Deixei Keigo fazendo a ceninha de sempre. Ainda ouvia os "você é cruel" que ele repetia sem parar quando entrei na sala de aula depois da ginástica.
Cheguei em casa e Rukia ainda estava em frente a tv. Segundo ela, sua missão era pesquisar nossos costumes para melhorar os disfarces dos shinigamis... "esse é o melhor meio de me manter informada" me respondeu ela, quando perguntei sobre a tal missão. Aposto que ela assiste tv porque gosta e não por causa de uma missão esquisita.
- Você vai atrofiar se ficar só assistindo esse troço o dia inteiro - disse apontando para a tv.
- Ichigo, o que são gambás?
- Animais.
- E como se lê um animal? - perguntou incrédula.
- Han?!... Ah, mangás. São mangás e não gambás que agente lê...
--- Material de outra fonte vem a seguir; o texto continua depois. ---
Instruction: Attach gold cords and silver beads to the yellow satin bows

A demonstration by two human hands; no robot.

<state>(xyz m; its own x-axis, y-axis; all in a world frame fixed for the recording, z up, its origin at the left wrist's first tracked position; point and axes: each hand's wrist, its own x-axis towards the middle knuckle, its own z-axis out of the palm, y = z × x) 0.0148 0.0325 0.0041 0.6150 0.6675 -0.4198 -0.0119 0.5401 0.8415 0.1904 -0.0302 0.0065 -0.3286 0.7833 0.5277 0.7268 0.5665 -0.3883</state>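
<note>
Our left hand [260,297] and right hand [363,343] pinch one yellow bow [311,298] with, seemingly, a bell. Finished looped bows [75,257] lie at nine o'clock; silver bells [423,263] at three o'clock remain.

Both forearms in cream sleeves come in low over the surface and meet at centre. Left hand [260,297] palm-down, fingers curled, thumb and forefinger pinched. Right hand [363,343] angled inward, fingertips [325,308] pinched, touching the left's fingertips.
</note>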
- Onii-chan, tá falando sozinho de novo?! -perguntou minha irmã mais nova, chegando de repente.
- Não, Yuzu. Imagina se eu... vou subir... e se há alguém aqui, além de mim e da Yuzu, me siga, agora! - disse entre os dentes, tentando disfarçar. Acho que consegui porque minha irmã só murmurou um "pobre irmãozinho" e foi para a cozinha.
Rukia continuou sentada no sofá. Agora que minha irmã saiu, ela estava mudando de canal freneticamente. Bufei e a arrastei pela gola do quimono.
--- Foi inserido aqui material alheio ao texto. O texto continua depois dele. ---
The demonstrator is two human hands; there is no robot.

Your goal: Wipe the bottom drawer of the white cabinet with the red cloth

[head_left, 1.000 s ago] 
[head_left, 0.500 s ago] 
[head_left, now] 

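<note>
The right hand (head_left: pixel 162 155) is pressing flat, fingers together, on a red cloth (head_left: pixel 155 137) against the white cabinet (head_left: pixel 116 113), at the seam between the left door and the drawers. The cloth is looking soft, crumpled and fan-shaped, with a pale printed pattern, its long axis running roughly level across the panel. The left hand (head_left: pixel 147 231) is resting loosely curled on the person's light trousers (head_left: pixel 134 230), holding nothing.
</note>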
Peguei alguns dos meus mangás velhos e entreguei a ela.
- jihad, a guerra santa... A maldição da morte... Suspiros de terror...
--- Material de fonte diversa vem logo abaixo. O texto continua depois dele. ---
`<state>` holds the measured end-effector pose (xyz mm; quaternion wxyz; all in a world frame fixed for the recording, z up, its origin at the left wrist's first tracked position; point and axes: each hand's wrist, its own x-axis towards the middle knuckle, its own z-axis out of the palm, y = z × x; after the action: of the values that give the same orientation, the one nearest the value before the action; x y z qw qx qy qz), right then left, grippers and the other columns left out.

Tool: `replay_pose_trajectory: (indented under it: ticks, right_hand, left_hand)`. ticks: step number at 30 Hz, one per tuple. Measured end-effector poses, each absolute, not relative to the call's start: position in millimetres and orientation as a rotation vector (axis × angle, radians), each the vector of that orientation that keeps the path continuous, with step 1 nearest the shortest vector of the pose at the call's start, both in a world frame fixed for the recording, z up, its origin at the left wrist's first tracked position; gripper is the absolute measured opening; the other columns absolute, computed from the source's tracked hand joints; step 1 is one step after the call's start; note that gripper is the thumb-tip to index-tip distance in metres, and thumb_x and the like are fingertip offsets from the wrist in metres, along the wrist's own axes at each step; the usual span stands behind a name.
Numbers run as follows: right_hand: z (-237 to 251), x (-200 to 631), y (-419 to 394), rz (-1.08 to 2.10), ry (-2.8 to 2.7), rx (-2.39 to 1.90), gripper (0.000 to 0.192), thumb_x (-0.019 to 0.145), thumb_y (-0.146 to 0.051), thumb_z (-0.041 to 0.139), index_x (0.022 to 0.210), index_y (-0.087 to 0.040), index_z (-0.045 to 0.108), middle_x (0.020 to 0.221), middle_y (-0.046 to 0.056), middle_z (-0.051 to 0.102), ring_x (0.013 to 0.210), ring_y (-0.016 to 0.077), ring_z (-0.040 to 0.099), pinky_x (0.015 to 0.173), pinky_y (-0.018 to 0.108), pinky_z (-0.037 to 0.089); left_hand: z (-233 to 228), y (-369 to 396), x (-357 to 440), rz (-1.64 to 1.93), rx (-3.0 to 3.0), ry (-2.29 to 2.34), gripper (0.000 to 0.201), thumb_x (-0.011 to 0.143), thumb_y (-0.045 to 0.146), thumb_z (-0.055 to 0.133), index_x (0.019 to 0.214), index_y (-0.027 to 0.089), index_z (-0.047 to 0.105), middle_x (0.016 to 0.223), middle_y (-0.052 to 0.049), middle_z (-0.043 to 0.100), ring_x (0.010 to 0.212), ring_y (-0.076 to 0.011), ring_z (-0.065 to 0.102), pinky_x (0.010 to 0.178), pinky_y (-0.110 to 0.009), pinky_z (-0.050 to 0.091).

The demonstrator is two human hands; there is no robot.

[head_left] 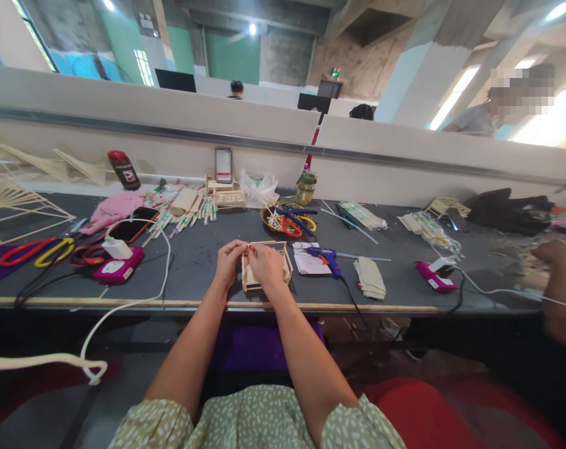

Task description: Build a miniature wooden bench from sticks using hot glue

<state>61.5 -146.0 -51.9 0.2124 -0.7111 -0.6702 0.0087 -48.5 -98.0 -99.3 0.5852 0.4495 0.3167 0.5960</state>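
Head view: small stick-built frame box (283,269) sitting at frame centre on the dark table (208,249), long axis running left to right, open side facing up. Left hand (230,262) and right hand (265,265) are meeting at its top rail, fingertips pinching it, forearms converging upward. Blue glue gun (326,256) lying just right.

A small stick frame (264,267) of pale wooden sticks sits at the centre of the frame, just below the middle, on the dark surface (194,262) near its front edge. It is box-shaped and open on top, with slatted sides of thin sticks set side by side. It stands upright and roughly square to the edge. Its left side and near rim are covered, so only the left slats, the far top rail and the right wall show; it appears unfinished, though the view is too small to be sure.
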Motion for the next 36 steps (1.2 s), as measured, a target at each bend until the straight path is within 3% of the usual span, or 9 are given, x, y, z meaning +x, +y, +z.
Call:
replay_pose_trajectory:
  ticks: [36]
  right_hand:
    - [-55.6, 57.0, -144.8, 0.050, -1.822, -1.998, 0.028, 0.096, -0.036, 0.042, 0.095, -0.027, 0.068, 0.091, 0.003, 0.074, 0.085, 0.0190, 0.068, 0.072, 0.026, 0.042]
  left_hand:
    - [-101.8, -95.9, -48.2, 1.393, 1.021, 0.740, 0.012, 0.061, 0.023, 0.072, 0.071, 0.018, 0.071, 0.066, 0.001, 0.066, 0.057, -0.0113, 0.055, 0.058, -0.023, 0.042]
Nem dei muita atenção aos títulos dos mangás que ela lia em voz alta até ela soltar um grito:
- Ah!... poemas do coração... Love, love-sama... Ursinhos carinhosos - ela estava divida entre rir e continuar lendo os títulos.
- Cala a boca! Essas coisas são da minha irmã e estão aí por algum motivo - respondi tirando os mangás da mão dela.
Ela foi parando de rir aos poucos e disse que eu não tinha senso de humor. Se senso de humor fosse rir igual retardado de mim mesmo, então eu realmente não tinha. E nem fazia questão...
- Ichigo! - ela me chamou um pouco séria.
- O que é? - respondi irritado, pegando os outros mangás que ela tinha deixado no chão.
- Que é amor?
Com um baque, tudo o que estava em minhas mãos caíram. E eu olhei para ela sem entender. "Que é amor?"...
- Hum... Sei lá. Como você quer que eu explique um sentimento?! No seu planeta não existe isso?
- Baka! Eu já expliquei que Soul Society não é um outro planeta. Mas isso não vem ao caso... Anda! Responde-me logo.
- Eu... é... sei lá... pega o dicionário e procura você mesma.
Ela pegou o livro que eu apontei e me lançou um olhar indecifrável. Tive certeza de que ela já sabia o que significava amor. Só não descobri porque ela perguntou isso pra mim.
Rukia deu uma olhada rápida na página com a letra A escrita em cima e virou o rosto para mim. Não sei dizer se a expressão dela era desapontamento ou curiosidade não saciada.
- Ichigo, isso não tirou minha dúvida.
- Que é...
- Porque as pessoas fazem loucuras por amor? Quer dizer, elas matam, morrem, dizem coisas idiotas... pra quê?
- Não faço idéia. E nesse caso, o dicionário não vai ajudar.
Ela voltou a abrir o dicionário na mesma página e começou a ler o verbete pausadamente, em voz alta:
- Amor: afeição profunda; paixão; entusiasmo... Pl... sei lá o que é isso... Pl.: amores.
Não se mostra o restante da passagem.